How Much Does Medicare Cost?

While Medicare covers a wide variety of health care services, oftentimes these services come at a cost of either a monthly premium, a deductible, a copayment, or all of the above. Therefore, it is important to know just how much each of the plans will require that you pay both before and after services have been rendered.

Medicare Part A Costs

In most cases, there is no premium cost to receive Medicare Part A. This is because most recipients of Medicare Part A have paid in Medicare taxes throughout their working lives and are eligible to receive this part of Medicare premium free.

If, however, you did not work in an occupation that paid into the Medicare system, then you will be required to pay a Medicare Part A premium. In 2014, the amount of this premium can be up to $426 per month.

There are also certain deductibles and copayments that are involved with Medicare Part A when you receive your benefits. For each benefit period in which you receive Medicare Part A hospital benefits, you will be required to pay, in 2014, a deductible of $1,216.

The coinsurance costs for Medicare Part A  that you are required to pay includes $304 per day for hospital inpatient days 61 through 90, and $608 per day for days 91 and beyond per each of your “lifetime reserve days” that follow day 90 in each of your benefit periods. (You will have up to 60 lifetime reserve days throughout your life). After these reserve days have been used up, you will be responsible for paying all of your hospital costs after 90 days in the hospital per benefit period.

Medicare Part B Costs

Regardless of whether or not you paid Medicare taxes, there is a monthly premium for all who are enrolled in Medicare Part B. For most enrollees, this premium  amount is $104.90 per month in 2014.

However, the amount could be more than this, depending upon your modified adjusted gross income that was reported on your tax return from two years prior. There is also a Medicare Part B annual deductible of $147 for this year.

Medicare Part C (Medicare Advantage) Costs

Medicare Part C, also referred to as Medicare Advantage, also has a premium cost. This amount will vary because there are numerous different Medicare Advantage plans that are offered by many different private insurance companies.

The cost of a Medicare Advantage plan will depend on a number of different factors such as the services you have chosen to have covered, as well as your demographic area. In addition, there will also be various copayments and deductibles – and, certain charges that are based upon whether you have received your services from a provider who is in or out of the plan’s provider network.

Based on Medicare’s regulations, however, there are certain services such as kidney dialysis and skilled nursing home care, that cannot be charged more in a Medicare Advantage plan than they are in Original Medicare (i.e., Medicare Part A and Part B).

Medicare Part D (Prescription Drug Coverage) Costs

Similar to with Medicare Part C, Medicare Part D costs will also vary, depending upon the plan that you choose to go with. There are a variety of Medicare Part D plans to choose from, and they are offered from numerous different private insurance companies.

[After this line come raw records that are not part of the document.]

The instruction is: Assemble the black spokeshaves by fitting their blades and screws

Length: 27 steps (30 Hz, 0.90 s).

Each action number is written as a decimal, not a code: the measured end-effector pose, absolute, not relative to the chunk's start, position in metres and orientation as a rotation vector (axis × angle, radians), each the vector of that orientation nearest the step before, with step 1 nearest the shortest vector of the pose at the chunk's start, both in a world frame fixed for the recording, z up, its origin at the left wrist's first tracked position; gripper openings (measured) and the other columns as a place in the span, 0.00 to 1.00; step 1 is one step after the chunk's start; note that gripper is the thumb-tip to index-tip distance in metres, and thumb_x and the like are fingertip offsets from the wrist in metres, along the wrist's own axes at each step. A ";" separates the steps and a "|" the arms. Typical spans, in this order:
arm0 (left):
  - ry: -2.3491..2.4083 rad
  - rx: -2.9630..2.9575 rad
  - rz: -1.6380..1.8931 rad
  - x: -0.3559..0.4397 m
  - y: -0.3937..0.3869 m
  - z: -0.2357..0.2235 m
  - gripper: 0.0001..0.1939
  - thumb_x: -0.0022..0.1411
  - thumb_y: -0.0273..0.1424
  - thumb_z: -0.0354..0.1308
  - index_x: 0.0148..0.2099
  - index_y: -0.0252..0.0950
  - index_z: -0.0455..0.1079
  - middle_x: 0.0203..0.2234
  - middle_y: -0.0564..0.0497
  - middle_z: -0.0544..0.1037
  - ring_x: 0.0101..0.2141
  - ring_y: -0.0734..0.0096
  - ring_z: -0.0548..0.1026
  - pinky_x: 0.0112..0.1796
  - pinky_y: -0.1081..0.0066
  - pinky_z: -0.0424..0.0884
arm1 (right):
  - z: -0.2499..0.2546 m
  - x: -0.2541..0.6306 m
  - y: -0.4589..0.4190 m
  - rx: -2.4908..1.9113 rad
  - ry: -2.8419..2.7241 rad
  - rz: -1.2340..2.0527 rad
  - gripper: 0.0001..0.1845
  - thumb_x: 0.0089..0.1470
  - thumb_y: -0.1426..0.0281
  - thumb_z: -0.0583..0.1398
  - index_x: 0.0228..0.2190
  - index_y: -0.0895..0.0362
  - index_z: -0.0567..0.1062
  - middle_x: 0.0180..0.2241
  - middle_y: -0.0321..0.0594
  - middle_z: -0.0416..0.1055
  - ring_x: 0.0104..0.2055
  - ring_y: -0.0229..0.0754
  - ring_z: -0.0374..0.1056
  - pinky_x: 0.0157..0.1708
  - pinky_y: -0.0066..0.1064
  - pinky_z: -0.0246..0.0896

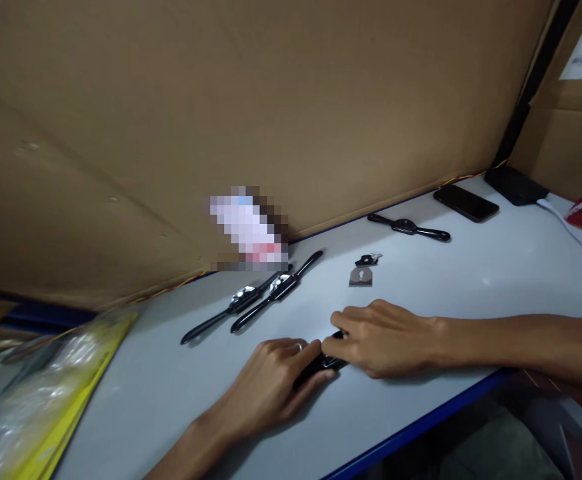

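My left hand (273, 373) is wrapped around one end of a black spokeshave (334, 362) on the white tabletop. The fingers of my right hand (391, 340) are closed over the middle of the same spokeshave and hide much of it. Whether they also grip a small part is not visible. Just beyond my right hand lie a flat metal blade (361, 281) with a slot and a small black cap piece (367, 261) with a screw. Two spokeshaves with shiny blades, a nearer one (281, 287) and a farther one (243, 300), lie side by side beyond my left hand.
Another black spokeshave (405, 227) lies near the cardboard wall (291, 113). A phone (465, 203) and a black flat object (515, 185) with a white cable are at the back right. Clear plastic packaging with yellow edges (85, 393) is at the left. A blue edge (421, 427) borders the table's front.
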State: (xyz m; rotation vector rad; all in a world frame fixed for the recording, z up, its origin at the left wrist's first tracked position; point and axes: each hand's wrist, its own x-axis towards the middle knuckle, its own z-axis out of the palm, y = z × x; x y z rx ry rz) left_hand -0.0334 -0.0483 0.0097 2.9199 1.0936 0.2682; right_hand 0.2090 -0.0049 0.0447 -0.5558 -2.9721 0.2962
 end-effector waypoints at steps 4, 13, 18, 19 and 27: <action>1.082 2.900 0.273 -0.035 -0.050 0.010 0.21 0.78 0.42 0.43 0.35 0.38 0.67 0.20 0.54 0.73 0.21 0.67 0.73 0.24 0.66 0.61 | 0.046 0.209 -0.003 -0.473 -3.021 0.356 0.19 0.60 0.80 0.54 0.49 0.55 0.75 0.43 0.44 0.71 0.35 0.42 0.61 0.21 0.33 0.40; 1.083 2.917 0.331 -0.033 -0.049 0.012 0.20 0.77 0.41 0.44 0.34 0.38 0.66 0.18 0.56 0.69 0.18 0.69 0.69 0.22 0.68 0.61 | 0.046 0.208 -0.004 -0.568 -2.939 0.315 0.16 0.60 0.79 0.54 0.46 0.60 0.77 0.43 0.47 0.69 0.37 0.43 0.62 0.22 0.34 0.39; 1.067 2.936 0.330 -0.033 -0.048 0.012 0.20 0.78 0.40 0.43 0.34 0.38 0.66 0.20 0.54 0.72 0.19 0.69 0.71 0.23 0.68 0.61 | 0.047 0.209 -0.003 -0.431 -3.002 0.377 0.15 0.62 0.77 0.54 0.45 0.57 0.77 0.42 0.45 0.69 0.35 0.42 0.61 0.20 0.33 0.40; 1.069 2.934 0.319 -0.033 -0.049 0.012 0.20 0.78 0.40 0.43 0.34 0.38 0.66 0.20 0.55 0.71 0.19 0.69 0.71 0.23 0.68 0.61 | 0.047 0.210 -0.003 -0.457 -2.999 0.381 0.15 0.61 0.78 0.54 0.45 0.57 0.77 0.42 0.45 0.69 0.35 0.41 0.61 0.20 0.33 0.40; 1.105 2.901 0.257 -0.035 -0.050 0.012 0.21 0.77 0.42 0.43 0.34 0.38 0.66 0.20 0.54 0.71 0.21 0.68 0.70 0.23 0.66 0.61 | 0.042 0.213 -0.004 -0.464 -2.945 0.368 0.16 0.60 0.79 0.54 0.45 0.56 0.76 0.43 0.45 0.69 0.35 0.41 0.61 0.22 0.33 0.38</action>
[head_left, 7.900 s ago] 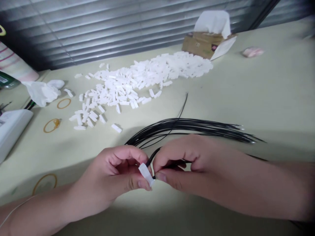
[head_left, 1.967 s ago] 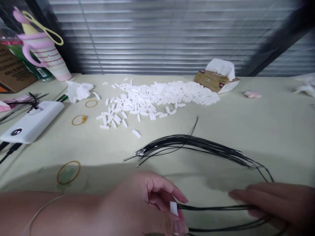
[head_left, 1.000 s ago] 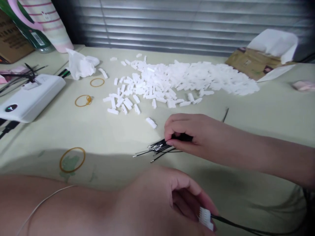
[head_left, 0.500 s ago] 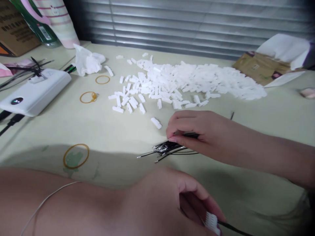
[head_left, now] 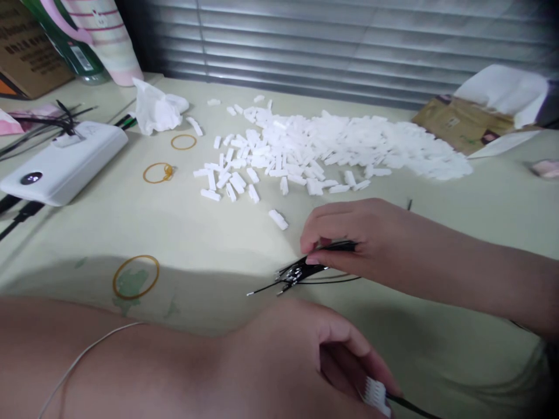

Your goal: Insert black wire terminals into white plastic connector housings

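The nearer right hand (head_left: 349,233) pinches black wires (head_left: 311,271) running two-to-eight o'clock, while the left hand (head_left: 301,355) holds a white connector housing (head_left: 376,394) at that pinch's five o'clock.

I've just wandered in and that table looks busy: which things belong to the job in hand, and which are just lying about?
In the job:
white connector, held in the left hand
black wires, pinched by the right hand
probably the heap of similar white pieces

Apparently just lying about:
yellow bands
white device with cables
crumpled tissue
striped cup
brown packet
green bottle
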Demonstrator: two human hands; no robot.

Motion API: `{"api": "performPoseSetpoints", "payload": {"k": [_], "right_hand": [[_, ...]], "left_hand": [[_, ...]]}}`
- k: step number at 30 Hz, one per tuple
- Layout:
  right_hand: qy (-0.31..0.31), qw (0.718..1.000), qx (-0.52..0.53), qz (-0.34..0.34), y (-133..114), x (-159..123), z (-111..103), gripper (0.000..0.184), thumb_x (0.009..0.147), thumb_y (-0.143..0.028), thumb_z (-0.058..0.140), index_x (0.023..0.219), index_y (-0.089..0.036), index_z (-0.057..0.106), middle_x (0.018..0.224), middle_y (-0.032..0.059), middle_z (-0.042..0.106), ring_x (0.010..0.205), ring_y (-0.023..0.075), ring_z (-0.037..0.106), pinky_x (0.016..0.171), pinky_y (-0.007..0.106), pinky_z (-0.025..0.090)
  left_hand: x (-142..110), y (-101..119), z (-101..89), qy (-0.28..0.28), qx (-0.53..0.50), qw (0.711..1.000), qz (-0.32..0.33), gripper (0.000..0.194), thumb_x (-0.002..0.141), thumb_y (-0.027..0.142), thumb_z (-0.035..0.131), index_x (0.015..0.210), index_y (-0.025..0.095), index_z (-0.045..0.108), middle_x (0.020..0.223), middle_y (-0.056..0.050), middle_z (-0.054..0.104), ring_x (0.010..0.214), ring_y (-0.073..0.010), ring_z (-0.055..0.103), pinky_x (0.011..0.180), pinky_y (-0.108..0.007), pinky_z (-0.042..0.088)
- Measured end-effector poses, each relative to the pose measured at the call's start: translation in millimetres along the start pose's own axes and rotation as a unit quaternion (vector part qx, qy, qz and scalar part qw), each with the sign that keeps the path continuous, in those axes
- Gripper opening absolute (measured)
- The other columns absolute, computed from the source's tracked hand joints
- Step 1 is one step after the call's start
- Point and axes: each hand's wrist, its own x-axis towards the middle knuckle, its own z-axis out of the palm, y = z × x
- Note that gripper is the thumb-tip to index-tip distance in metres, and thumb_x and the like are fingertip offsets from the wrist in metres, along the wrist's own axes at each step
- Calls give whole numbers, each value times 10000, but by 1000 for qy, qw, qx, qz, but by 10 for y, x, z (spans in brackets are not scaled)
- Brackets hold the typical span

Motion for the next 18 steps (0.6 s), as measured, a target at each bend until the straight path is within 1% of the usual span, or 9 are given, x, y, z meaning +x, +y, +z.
{"api": "performPoseSetpoints", "payload": {"k": [2, 6, 8, 11, 13, 15, 18], "right_hand": [[-10, 1000, 9, 12, 2, -2, 12, 137, 849, -237, 563, 729, -204, 619, 751, -35, 619, 701, 83, 532, 619, 223, 382], [-34, 998, 26, 48, -15, 17, 20, 104, 814, -209, 575, 733, -204, 640, 747, -28, 627, 665, 87, 537, 582, 217, 392], [-37, 997, 28, 59, -43, 24, 2, 91, 817, -213, 575, 752, -195, 637, 766, -14, 627, 675, 97, 535, 591, 226, 392], [-39, 997, 26, 55, -88, 13, -31, 111, 836, -176, 538, 740, -170, 592, 794, 12, 607, 720, 108, 520, 631, 239, 380], [-48, 997, 32, 43, -96, -2, -37, 145, 852, -158, 504, 722, -167, 567, 799, 13, 595, 731, 105, 519, 646, 239, 374], [-50, 997, 42, 39, -85, -17, -27, 174, 876, -196, 487, 723, -176, 566, 807, 6, 593, 734, 104, 529, 648, 236, 376], [-44, 998, 41, 33, -62, -30, -8, 198, 896, -239, 468, 744, -183, 582, 824, 5, 598, 743, 107, 542, 651, 231, 380]], "left_hand": [[0, 0, -7, -2, 1, 1000, 3, 532, 316, 295, 920, 775, 166, 684, 682, 43, 627, 677, -118, 534, 688, -275, 388], [-16, 18, -8, 11, 12, 1000, -16, 526, 297, 236, 917, 755, 165, 670, 672, 47, 627, 680, -119, 539, 693, -264, 395], [-26, 27, -6, 15, 23, 1000, -14, 526, 306, 226, 913, 772, 169, 674, 687, 47, 632, 684, -119, 545, 682, -256, 397], [-39, 43, 5, 12, 30, 999, -6, 517, 328, 227, 907, 788, 168, 677, 682, 50, 632, 686, -121, 544, 674, -260, 389], [-42, 57, 18, 19, 27, 999, -25, 510, 309, 198, 905, 761, 164, 671, 658, 57, 627, 681, -119, 542, 675, -263, 382], [-36, 70, 28, 23, 19, 999, -41, 494, 299, 161, 896, 737, 166, 668, 649, 64, 632, 671, -113, 544, 673, -259, 381], [-15, 77, 25, 34, 18, 998, -47, 437, 333, 145, 875, 716, 174, 670, 641, 67, 638, 651, -102, 550, 651, -240, 382]]}}
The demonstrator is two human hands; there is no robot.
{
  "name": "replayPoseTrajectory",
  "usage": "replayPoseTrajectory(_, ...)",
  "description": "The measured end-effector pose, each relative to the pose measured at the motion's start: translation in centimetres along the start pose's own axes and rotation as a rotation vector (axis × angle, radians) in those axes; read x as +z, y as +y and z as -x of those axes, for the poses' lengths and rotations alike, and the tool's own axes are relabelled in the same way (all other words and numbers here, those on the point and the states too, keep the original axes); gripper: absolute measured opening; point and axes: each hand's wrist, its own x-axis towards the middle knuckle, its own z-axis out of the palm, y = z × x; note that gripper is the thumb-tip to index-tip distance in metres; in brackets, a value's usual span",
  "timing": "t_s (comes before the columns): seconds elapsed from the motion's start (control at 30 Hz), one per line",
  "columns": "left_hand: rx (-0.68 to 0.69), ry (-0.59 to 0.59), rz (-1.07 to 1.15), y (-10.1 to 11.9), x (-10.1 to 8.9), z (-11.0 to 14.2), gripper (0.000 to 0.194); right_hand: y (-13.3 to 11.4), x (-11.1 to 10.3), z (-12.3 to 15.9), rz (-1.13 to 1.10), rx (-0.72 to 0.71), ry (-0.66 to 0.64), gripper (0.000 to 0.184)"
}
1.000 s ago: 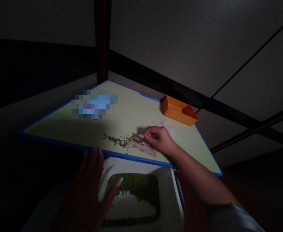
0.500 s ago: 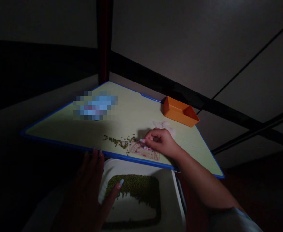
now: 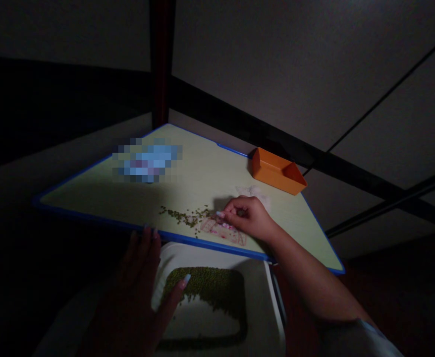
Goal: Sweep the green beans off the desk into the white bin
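My right hand (image 3: 245, 215) rests low over the tabletop with thumb and fingers pinched together. Whatever may be between its fingertips is too small to make out. Just left of those fingertips lies a scatter of small green beans (image 3: 182, 216), partly over a pink printed pattern (image 3: 223, 233) on the table. My left hand (image 3: 143, 287) is open, its fingertips at the table's near edge and its thumb stretched over a white tub (image 3: 273, 297). A thick layer of green beans (image 3: 217, 285) covers part of the tub's bottom, with a bare pale patch nearer me.
The pale yellow table (image 3: 198, 163) has a blue rim. An orange open box (image 3: 279, 176) sits at its far right edge. A blurred-out light blue item (image 3: 148, 162) lies at the left. Cabinet-like panels (image 3: 295, 74) stand behind, and the lighting is dim.
Both hands keep nearly the same place and shape. The view has shifted very slightly.
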Motion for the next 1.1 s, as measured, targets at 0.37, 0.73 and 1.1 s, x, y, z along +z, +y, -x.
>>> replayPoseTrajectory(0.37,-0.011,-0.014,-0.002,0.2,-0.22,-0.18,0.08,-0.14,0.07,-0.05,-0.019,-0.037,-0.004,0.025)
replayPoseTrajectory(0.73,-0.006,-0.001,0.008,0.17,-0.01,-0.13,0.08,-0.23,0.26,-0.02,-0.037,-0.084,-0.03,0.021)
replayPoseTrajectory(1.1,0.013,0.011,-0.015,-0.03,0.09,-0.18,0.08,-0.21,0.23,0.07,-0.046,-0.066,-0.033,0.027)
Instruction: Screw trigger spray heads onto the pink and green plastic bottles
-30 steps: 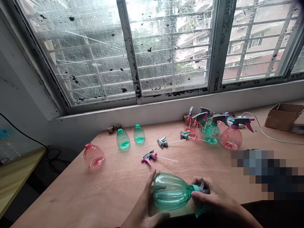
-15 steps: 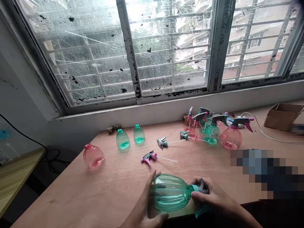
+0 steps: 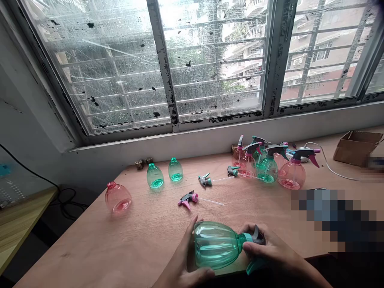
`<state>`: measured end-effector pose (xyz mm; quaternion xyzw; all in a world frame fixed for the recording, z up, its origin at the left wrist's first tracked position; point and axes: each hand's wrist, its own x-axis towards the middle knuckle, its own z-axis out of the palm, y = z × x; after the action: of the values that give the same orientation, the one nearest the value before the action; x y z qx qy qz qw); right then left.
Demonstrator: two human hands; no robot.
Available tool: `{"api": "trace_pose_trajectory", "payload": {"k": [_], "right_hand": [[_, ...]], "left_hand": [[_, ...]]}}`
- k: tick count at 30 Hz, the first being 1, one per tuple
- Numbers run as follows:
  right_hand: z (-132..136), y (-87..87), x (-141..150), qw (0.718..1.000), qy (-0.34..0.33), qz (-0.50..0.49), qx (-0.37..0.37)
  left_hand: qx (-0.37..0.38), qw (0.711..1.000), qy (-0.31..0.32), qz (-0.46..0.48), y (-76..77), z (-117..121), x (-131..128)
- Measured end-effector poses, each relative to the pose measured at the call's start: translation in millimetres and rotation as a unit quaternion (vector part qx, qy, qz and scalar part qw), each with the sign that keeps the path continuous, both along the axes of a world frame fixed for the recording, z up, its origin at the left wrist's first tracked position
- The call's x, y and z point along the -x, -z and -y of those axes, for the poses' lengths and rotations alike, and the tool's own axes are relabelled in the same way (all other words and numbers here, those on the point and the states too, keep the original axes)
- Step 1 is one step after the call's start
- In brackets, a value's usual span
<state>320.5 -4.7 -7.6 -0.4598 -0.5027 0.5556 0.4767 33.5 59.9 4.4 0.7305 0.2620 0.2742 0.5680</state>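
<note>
A green spray bottle (image 3: 216, 245) lies sideways between my hands at the table's near edge, its base to the left. My left hand (image 3: 187, 256) holds it by the base end, thumb underneath and fingers behind. My right hand (image 3: 268, 246) is closed around the grey and teal spray head (image 3: 255, 238) on the bottle's neck; part of that head is hidden by the fingers. Just beyond lie a pink and grey spray head (image 3: 188, 199) and two teal and grey spray heads, one nearer (image 3: 205, 180) and one farther right (image 3: 232, 171), with thin tubes.
Two open green bottles (image 3: 155, 177) and an open pink bottle (image 3: 118, 199) stand at the left. Several pink and green bottles with spray heads (image 3: 267, 168) cluster back right. Beyond are a white cable (image 3: 330, 170) and a cardboard box (image 3: 355, 150). A blurred patch covers the right edge.
The bottle has dropped very slightly in view, and my left thumb has shifted a little to the right along its lower side. My right hand stays on the spray head.
</note>
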Motion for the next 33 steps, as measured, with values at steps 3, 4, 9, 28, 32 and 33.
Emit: {"api": "trace_pose_trajectory", "payload": {"k": [3, 4, 9, 28, 32, 33], "right_hand": [[0, -0.8, 0, 1.0, 0.008, -0.001, -0.001], [0, -0.9, 1, 1.0, 0.01, 0.001, -0.001], [-1, 1.5, 0, 1.0, 0.004, 0.006, -0.015], [-2, 5.8, 0, 1.0, -0.012, -0.011, -0.017], [-3, 5.6, 0, 1.0, -0.016, -0.01, -0.017], [-3, 5.6, -1, 1.0, -0.017, -0.008, -0.018]], "left_hand": [[0.015, 1.0, 0.003, 0.001, -3.5, 1, -2], [0.013, 1.0, 0.004, 0.002, -3.9, 1, -2], [-0.037, 0.999, -0.026, -0.028, 2.1, -2, -1], [-0.019, 0.999, -0.031, -0.038, -6.5, 3, -1], [-0.026, 0.999, -0.029, -0.031, -5.0, 2, -2], [-0.031, 0.999, -0.029, -0.03, -4.3, 2, -2]]}}
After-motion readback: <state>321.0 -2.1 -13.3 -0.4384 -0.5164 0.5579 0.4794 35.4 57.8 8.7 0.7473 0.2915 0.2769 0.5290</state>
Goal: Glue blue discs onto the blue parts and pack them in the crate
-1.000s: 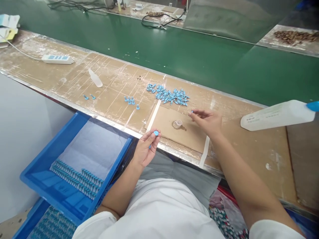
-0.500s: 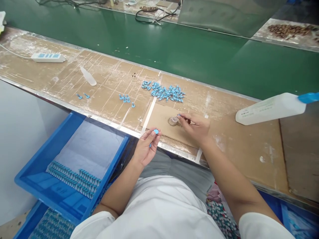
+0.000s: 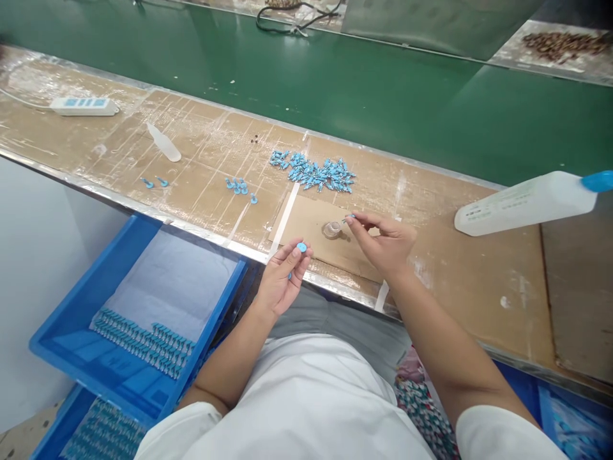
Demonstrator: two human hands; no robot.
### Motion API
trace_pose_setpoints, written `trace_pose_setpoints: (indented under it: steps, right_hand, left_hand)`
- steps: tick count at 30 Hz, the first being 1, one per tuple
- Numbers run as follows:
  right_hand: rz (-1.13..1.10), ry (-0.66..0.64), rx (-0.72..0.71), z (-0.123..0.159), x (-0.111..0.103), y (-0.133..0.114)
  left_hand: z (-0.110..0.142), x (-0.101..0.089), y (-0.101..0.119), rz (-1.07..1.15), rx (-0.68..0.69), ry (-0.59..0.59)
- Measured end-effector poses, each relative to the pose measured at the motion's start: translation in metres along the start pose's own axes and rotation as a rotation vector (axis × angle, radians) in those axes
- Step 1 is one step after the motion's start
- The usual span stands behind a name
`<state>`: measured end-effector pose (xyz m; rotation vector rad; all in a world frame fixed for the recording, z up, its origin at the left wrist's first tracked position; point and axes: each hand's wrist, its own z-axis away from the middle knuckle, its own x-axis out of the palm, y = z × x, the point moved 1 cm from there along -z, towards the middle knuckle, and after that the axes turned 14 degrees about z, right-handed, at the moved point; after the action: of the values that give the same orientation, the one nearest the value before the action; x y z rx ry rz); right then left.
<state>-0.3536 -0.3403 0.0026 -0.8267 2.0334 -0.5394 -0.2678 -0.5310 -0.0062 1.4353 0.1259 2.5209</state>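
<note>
My left hand (image 3: 283, 276) is closed on a small round blue disc (image 3: 301, 247), pinched between thumb and fingers above the table's front edge. A second bit of blue shows lower down in the same hand. Over the cardboard sheet (image 3: 306, 214), my right hand (image 3: 383, 243) pinches a small blue piece (image 3: 351, 217) with a thin tip pointing left. Just left of those fingertips stands a small clear cup (image 3: 331, 230) on the cardboard. Behind it lies a heap of small blue pieces (image 3: 320, 174). Several blue discs with stems (image 3: 238, 186) sit to the left.
A white bottle with a blue cap (image 3: 527, 203) leans in from the right. Farther left are a small squeeze bottle (image 3: 164, 143) and a power strip (image 3: 85, 106). A blue tray (image 3: 57, 345) with rows of blue pieces stands below the table edge. A green belt (image 3: 287, 70) runs behind.
My right hand has moved slightly right, away from the clear cup, with the blue piece still pinched. My left hand stays nearly in place. The whole view has shifted a little.
</note>
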Motion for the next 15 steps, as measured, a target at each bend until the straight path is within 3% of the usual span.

The premium costs will vary, based upon the provider that you have chosen, as well as on the actual prescriptions that you take, and whether or not your prescriptions are on the plan’s formulary list of covered drugs.

When choosing a Medicare Part D plan – or any of the Medicare plans – it is important to have a good understanding of exactly what the plan does and does not cover so that you can be prepared for the out-of-pocket costs that you may incur.